O adeus do mestre: Para a pintura brasileira, ficam as mulatas, o morro, o mar e a Semana de Arte Moderna
Alegre, generoso, bom: Emiliano Di Cavalcanti, um dos mestres da pintura brasileira, é de uma afetividade imediata e constante. Trata com a mesma delicadeza um garçom de restaurante e uma duquesa européia. Engraçado, contador de casos e piadas espirituosas, prende seus ouvintes horas a fio numa conversa desordenada mas sempre cheia de calor humano e de uma malícia brejeira e inocente.
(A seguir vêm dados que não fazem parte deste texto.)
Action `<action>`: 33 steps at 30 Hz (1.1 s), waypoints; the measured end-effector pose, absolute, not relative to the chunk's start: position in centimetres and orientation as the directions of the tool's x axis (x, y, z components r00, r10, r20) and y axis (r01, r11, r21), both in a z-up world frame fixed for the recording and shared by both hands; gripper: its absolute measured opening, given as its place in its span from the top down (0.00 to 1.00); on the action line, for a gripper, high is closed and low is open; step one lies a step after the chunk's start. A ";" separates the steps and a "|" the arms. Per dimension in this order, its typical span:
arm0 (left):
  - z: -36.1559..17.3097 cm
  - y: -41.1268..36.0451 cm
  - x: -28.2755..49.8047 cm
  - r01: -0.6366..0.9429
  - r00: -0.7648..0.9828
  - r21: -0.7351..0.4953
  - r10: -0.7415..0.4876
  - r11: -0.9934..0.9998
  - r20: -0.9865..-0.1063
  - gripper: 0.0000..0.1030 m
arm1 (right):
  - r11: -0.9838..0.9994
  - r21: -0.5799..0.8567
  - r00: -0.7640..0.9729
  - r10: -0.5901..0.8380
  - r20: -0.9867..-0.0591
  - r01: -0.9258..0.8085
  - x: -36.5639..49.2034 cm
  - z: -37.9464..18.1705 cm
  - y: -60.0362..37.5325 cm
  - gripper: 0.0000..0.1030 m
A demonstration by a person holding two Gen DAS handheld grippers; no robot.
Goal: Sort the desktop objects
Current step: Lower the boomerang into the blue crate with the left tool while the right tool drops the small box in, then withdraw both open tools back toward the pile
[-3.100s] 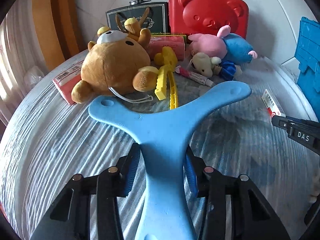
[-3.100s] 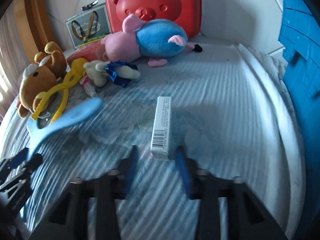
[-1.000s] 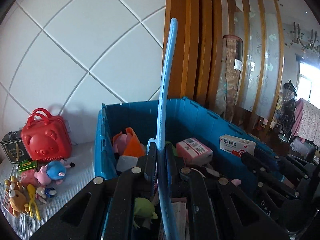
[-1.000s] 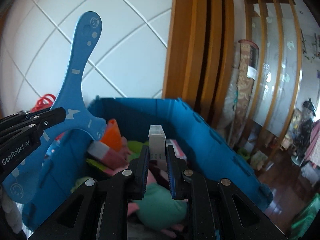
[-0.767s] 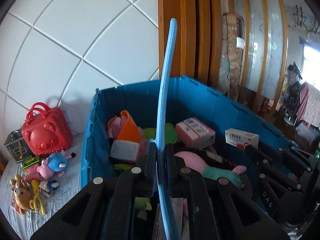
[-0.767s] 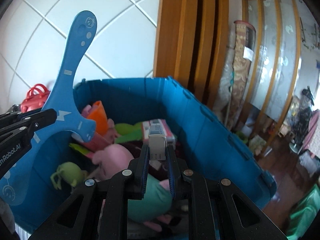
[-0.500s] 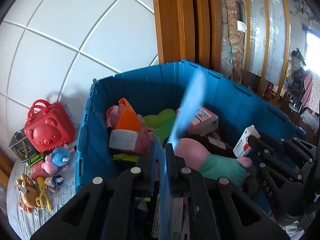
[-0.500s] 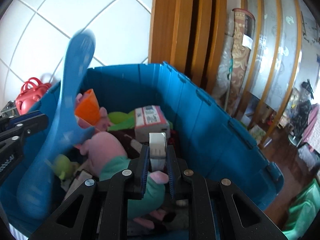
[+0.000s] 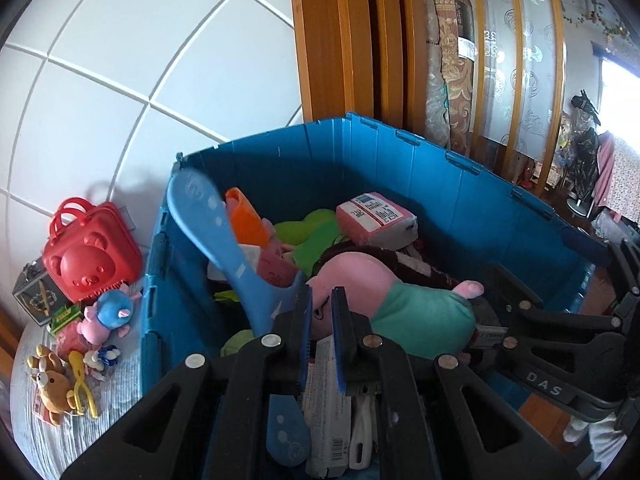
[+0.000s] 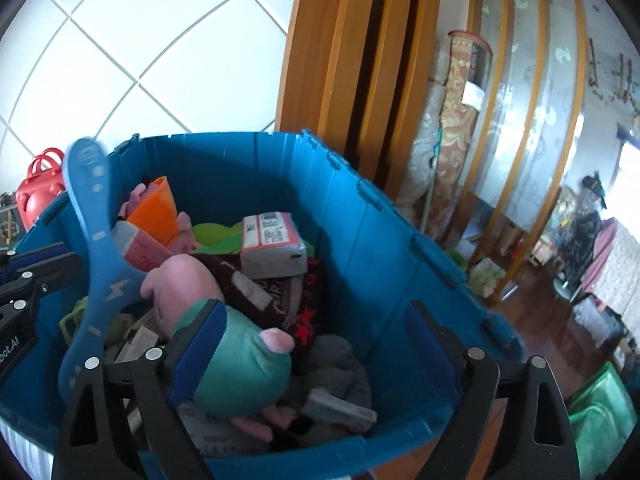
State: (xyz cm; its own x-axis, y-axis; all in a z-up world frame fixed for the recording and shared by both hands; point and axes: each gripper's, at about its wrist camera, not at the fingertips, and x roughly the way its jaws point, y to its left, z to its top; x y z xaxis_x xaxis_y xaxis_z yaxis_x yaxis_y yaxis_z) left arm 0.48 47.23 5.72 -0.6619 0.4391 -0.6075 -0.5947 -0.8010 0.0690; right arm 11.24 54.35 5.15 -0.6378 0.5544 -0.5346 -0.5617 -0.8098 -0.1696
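I see a deep blue crate (image 10: 384,216), a light blue boomerang (image 10: 100,264) with pale markings, a pink pig plush (image 9: 392,300) in teal, a red bear case (image 9: 90,256).

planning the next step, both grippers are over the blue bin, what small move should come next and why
Probably lift both grippers out and swing back to the table. The right gripper is wide open with nothing between its fingers, the left gripper holds nothing, and the blue three-armed foam boomerang leans inside the blue plastic bin. The brown plush bear and other toys wait on the table.
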 end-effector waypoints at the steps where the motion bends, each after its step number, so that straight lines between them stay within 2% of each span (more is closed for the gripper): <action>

Quer criar no Rio, com seu amigo, o ensaísta Francisco de Assis Barbosa, um Museu da Paisagem Carioca, para conservar pelo menos nos quadros a natureza que o homem massacra dia a dia justamente onde ela é mais privilegiada.
Com vocação para sheik de muitas favoritas num harém sempre mutável, em Paris, no largo do Catete ou em São Paulo, desinteressou-se de uma bela mulher que lhe apresentaram num hotel em que estava hospedado em Lima porque “ela era erudita demais e falava da cultura europeia a noite toda sem parar”. Supersticioso, não aceita o saleiro passado de mão em mão: pede que ponham sobre a mesa, “porque, senão, sabe a crendice italiana?, quem recebe o sal no ar é o primeiro a morrer naquela mesa”.
Quando - raramente - sua memória esquece algum nome ou data, diz que pode ligar para Luísa Guedes, a instituição mais importante de sua organização doméstica: ela é sua governante, quituteira, secretária, benzedeira contra mau-olhado dos invejosos (com potentes ramos de arruda amarrados no cavaletes e detrás das portas) e também uma eficiente afastadora de pessoas inconvenientes, com a frase indefectivel, à porta ou ao telefone: “Quer falar com seu Di? Acontece que ele agora está dormindo”. Acha que falta imaginação aos governantes brasileiros e tem um plano para salvar a velha igreja dos Martírios, no Recife, transformá-la numa ilha para pedestres, arborizada, e deixar o trânsito de automóveis circundá-la. Elogia a pureza e a dignidade do militar porque teve no pai, oficial do Exército, um modelo de honradez e de inteligência, commbatendo os que “quebravam lampiões” para não serem vacinados contra a febre amarela no governo de Rodrigues Alves.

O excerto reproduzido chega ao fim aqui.